◆ **Exercise details**: Transcribe the full listing exactly, and drop every picture.

◆ **Material provided**:
---

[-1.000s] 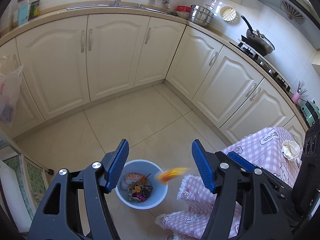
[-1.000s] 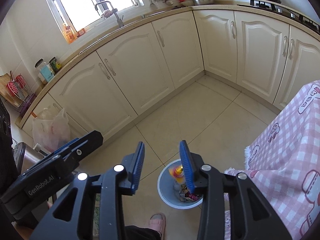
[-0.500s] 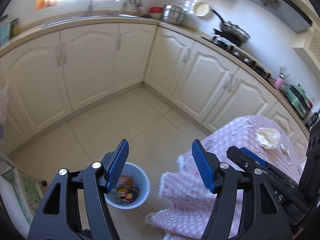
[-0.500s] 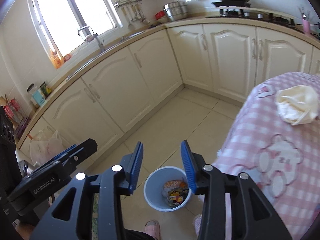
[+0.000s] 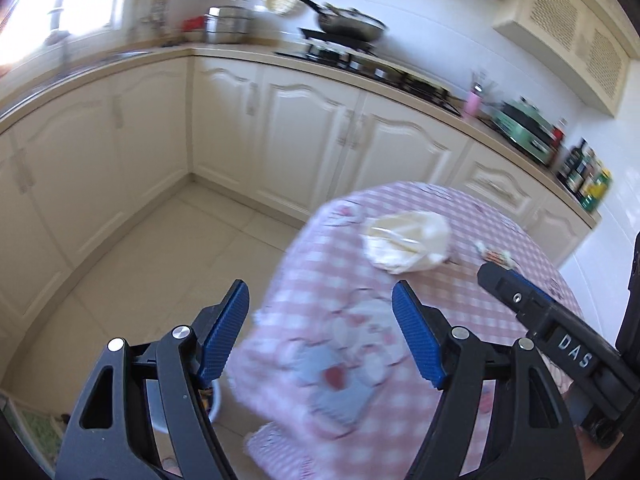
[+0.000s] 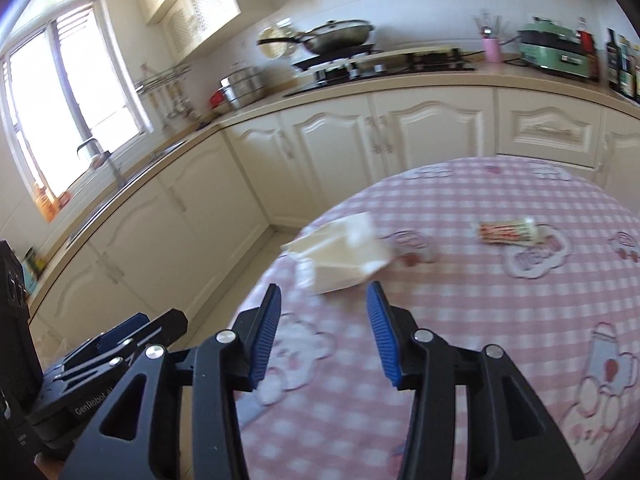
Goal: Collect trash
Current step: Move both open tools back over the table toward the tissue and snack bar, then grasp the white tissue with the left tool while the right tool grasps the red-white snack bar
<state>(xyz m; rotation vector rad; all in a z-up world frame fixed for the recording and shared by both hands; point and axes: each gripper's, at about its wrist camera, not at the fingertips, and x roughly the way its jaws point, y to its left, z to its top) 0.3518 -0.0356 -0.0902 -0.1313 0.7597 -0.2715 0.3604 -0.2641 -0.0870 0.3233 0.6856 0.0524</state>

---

◆ **Solution below**:
[-1.000s] 
[-1.000s] 
[-0.500s] 
[-0.500s] 
[+0.000s] 
[+0.000s] 
Goal: Collect trash
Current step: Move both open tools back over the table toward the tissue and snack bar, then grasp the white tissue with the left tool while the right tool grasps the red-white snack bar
<state>(xyz m; rotation vector rad; all in a z-up world frame fixed for the recording and shared by both hands; point and axes: each gripper's, at about its wrist camera, not at the fingertips, and x roughly the way its jaws point, y to its left, z to its top) 0.3518 -0.0356 -0.0902 -0.1313 0.7597 -0.2715 0.3604 -0.2641 -0.0870 0.3233 0.6856 0.0524</state>

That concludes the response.